Forecasting Parts Supply Demand

April 20, 2017
Meeting ever-increasing customer expectations requires robust forecasting and inventory solutions

Over the last few years the growth in commercial aviation and demand for new ranges of aircraft have also created concerns about capacity constraints in the supply chain as well as the ability of maintenance, repair, and overhaul (MRO) organizations to meet their customers’ ever higher expectations for quality and delivery. 

At the same time airlines and aircraft operators have become leaner and are demanding higher quality and reliability, conscious that every hour their aircraft are grounded, revenue is lost. Rolls-Royce’s newly launched `Zero Defects program reflects these changes in the market. It draws on the company’s heritage of striving for perfection in everything they do and demands this mind-set from its suppliers if they want to continue to be part of the Rolls-Royce supply chain. Customers are also increasingly focused on sustainability, which has led to higher emphasis on maintaining existing assets and enabling repair loops, to maximise in-service life rather than replacing with new. 

For parts suppliers and supply chain providers, the commercial drivers are to manage inventory and the associated working capital while meeting both manufacturing and MRO capacity. Accurately forecasting and meeting a customer’s demand for parts at the right time and in the right place is a key area they have to address if a `Zero Defects' service is to be achieved. Forecasting also has to take into account the contrasting demand profiles of manufacturing, which is predictable, and MROs and the aftermarket, which is more unpredictable and thus has a different set of challenges to delivery of high levels of “off the shelf” availability.  

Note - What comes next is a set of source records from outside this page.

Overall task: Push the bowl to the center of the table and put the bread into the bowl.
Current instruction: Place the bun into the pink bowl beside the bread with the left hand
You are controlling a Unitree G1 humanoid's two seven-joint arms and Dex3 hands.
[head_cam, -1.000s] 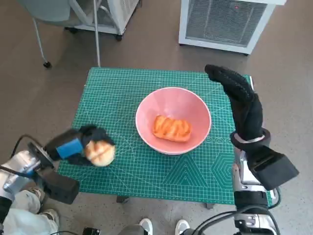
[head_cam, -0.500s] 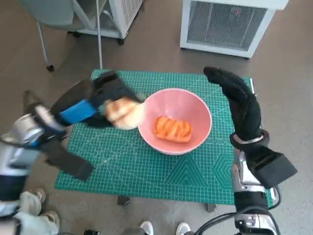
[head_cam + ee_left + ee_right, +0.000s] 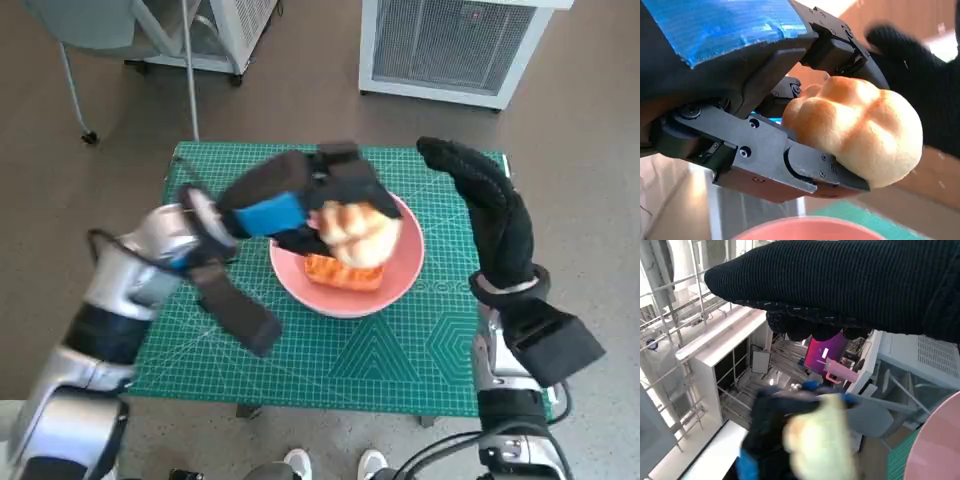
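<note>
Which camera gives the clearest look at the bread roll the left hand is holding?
The left wrist view: the bread roll fills the frame, sharp, gripped by the left hand. The head view shows it smaller, above the pink bowl. The right wrist view shows only a pale blur.

bowl: smooth pink, plastic-looking | bread: matt golden crust | right hand: black knitted cloth | desk: matt green gridded mat
</note>
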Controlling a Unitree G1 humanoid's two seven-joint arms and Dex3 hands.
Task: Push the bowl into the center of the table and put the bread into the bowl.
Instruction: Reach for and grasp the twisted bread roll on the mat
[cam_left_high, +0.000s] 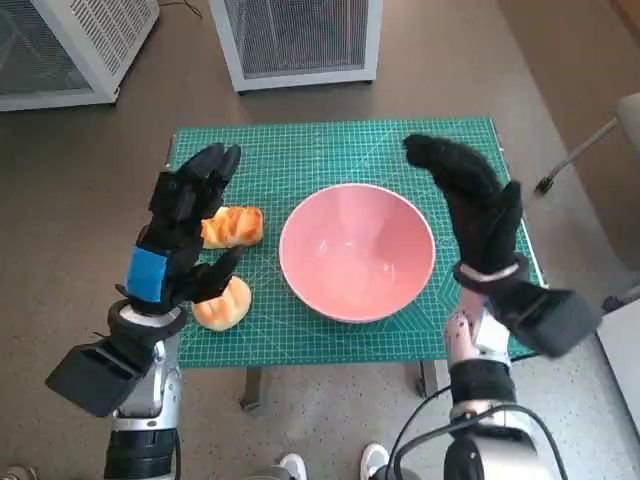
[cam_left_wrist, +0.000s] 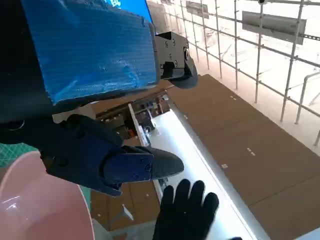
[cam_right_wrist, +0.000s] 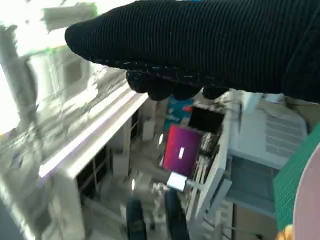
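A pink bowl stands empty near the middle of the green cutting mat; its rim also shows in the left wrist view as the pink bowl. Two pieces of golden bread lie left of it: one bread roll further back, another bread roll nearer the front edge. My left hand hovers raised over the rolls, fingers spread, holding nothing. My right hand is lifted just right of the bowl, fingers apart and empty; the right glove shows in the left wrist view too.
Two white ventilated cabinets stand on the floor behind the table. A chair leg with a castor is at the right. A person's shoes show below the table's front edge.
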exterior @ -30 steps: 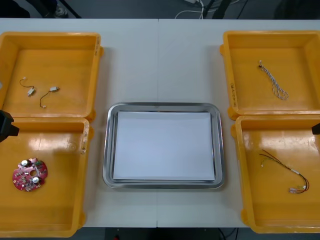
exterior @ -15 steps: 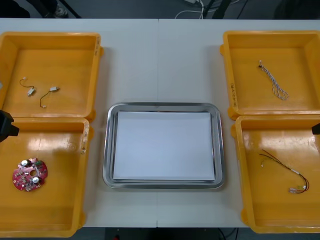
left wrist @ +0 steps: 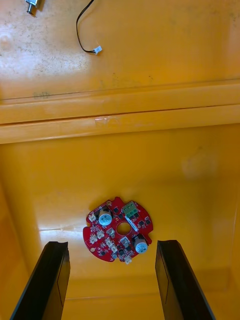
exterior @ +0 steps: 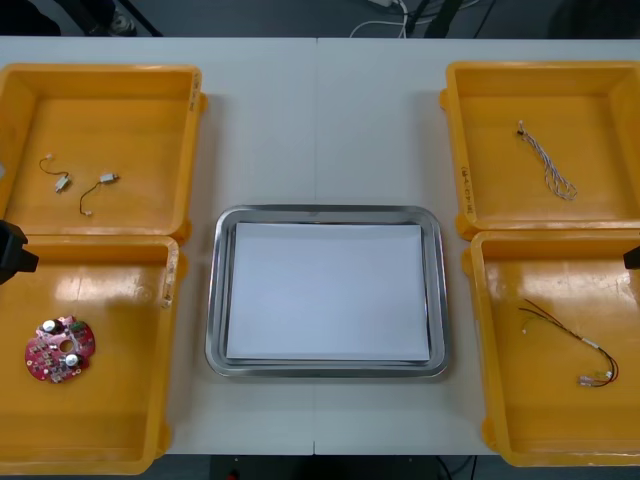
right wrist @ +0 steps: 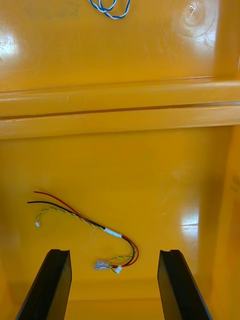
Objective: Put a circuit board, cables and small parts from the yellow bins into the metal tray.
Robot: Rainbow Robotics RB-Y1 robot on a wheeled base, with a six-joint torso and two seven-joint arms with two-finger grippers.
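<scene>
Round red circuit board (exterior: 61, 349): flat on the floor of the near-left yellow bin (exterior: 172, 300), close to the bin's left wall, about midway between its far and near walls. Nothing touches it.

Left gripper (left wrist: 112, 244): poised above that bin, fingers (left wrist: 56, 270) spread wide with nothing between them. In the left wrist view the board lies on the bin floor just beyond the fingertips, roughly in line with the gap.

Small metal parts (exterior: 62, 182): two, each with a thin black cable, in the far-left yellow bin (exterior: 190, 150), toward its left wall, near each other but apart.

Metal tray (exterior: 325, 214): at the middle of the table (exterior: 320, 120), between the left and right bins. White inside, shiny rim, no parts in it.

Red and yellow cable (exterior: 570, 347): in the near-right yellow bin (exterior: 478, 340), running from the bin's middle toward its right wall, connector end nearest that wall.

Right gripper (right wrist: 114, 252): above the near-right bin, fingers well apart and holding nothing. The cable's connector end lies on the floor between the fingertips, clear of both.

Twisted blue and white cable (exterior: 547, 162): in the far-right yellow bin (exterior: 455, 150), right of its middle, lying at a slant.
</scene>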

A PwC report `Spares forecasting - a commercial aviation perspective on value chain maturity and best practices` conducted in 2011 identified two key drivers for improving demand forecasting: the need for more effective collaboration and sharing of information (e.g. fleet data, engineering change orders, part reliability, service bulletins, etc.) across the supply chain; and the aggregation of software enabling capabilities to ensure best practice for bills of materials (BOMs), in the spares planning process.

Developing the Team

Around the same time as this report was published, Pattonair, now the global leader in supply chain solutions for C class parts, recognized it needed to invest in developing its forecasting and inventory management capability and developed a global team of specialists dedicated to forecasting, planning, and inventory activities, to work closely with each of the customers. The 25 plus strong team comprises highly skilled forecasting managers, Demand planners, senior data analysts and inventory analysts. Headquartered in Derby, UK with facilities around the world, Pattonair provides end-to-end supply chain solutions tailored specifically to each customer’s requirements.

The System

The next step was to create a suite of bespoke systems, tools and techniques. The available off the shelf inventory management systems were geared to the repetitive patterns of production by OEMs and were unsuitable for wider deviations and unpredictable inventory demands of aftermarket and MROs.  

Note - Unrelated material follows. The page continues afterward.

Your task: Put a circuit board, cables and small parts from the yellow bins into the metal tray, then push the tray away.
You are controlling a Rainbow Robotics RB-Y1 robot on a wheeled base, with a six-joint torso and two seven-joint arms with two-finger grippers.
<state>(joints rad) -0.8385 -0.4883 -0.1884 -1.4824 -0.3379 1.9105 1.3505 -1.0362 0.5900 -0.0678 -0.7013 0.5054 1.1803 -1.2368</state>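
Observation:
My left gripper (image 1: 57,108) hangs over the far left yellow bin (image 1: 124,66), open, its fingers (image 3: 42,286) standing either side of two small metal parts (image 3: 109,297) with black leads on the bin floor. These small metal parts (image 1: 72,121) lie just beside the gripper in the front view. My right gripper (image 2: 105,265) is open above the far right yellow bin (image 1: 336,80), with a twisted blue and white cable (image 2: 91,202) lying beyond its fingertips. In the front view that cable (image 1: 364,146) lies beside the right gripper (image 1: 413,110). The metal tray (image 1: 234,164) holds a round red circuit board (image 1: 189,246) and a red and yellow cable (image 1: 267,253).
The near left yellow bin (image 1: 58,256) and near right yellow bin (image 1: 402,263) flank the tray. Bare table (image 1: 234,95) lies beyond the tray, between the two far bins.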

The technology strategy was to take an off the shelf supply chain management system and tailor it to meet the specific business needs of its OEM and MRO customers. Standard tools that came with the system were enhanced to mirror the best in class alternatives, proven through the use of its more manual bespoke systems such as the forecasting and inventory management tool; this was replaced and then extensively customised to become Pattonair’s patented `Akrivis Approach` forecasting and inventory management service. 

This chimed with PwC’s finding on best practice. A collaborative approach to planning and information sharing was introduced, amalgamating consistent internal and external data into `Akrivis.` This allows multiple data sets to be compared and contrasted, such as supplier lead times, customers’ historic forecasts, and their demand profiles of actual consumption, along with identification of unusual demand, seasonal items, and market intelligence. `Akrivis` delivers a constantly updated and real-time demand forecast for each customer and its accuracy has been a key factor in the company now achieving 99 percent on-time delivery, the highest in the industry.  

Another important factor is to align the forecasting tool to each customer’s way of operating so it synchronises with their individual ordering patterns and planning processes. This knowledge combined with their data inputs informs their forecasts.  

Next Steps

Depending on the maintenance program the MRO cannot always be sure which parts need repair or replacing until the aircraft is inspected therefore demand forecasting for MROs continues to be a challenge for the customer and the parts suppliers. Enhancing forecasting for this area has become a priority for Pattonair as it has seen a significant shift from five years ago when OEMs accounted for approximately 85 to 90 percent of global forecasted accounts to its current portfolio where spares, MRO, development, repair and AR&O solutions account for 25 percent of forecast accounts and this continues to grow. From all these accounts 52 percent of part lines have the potential to be unscheduled demand that is not managed through a specific customer schedule, forecast, or engine bill of material build programme. 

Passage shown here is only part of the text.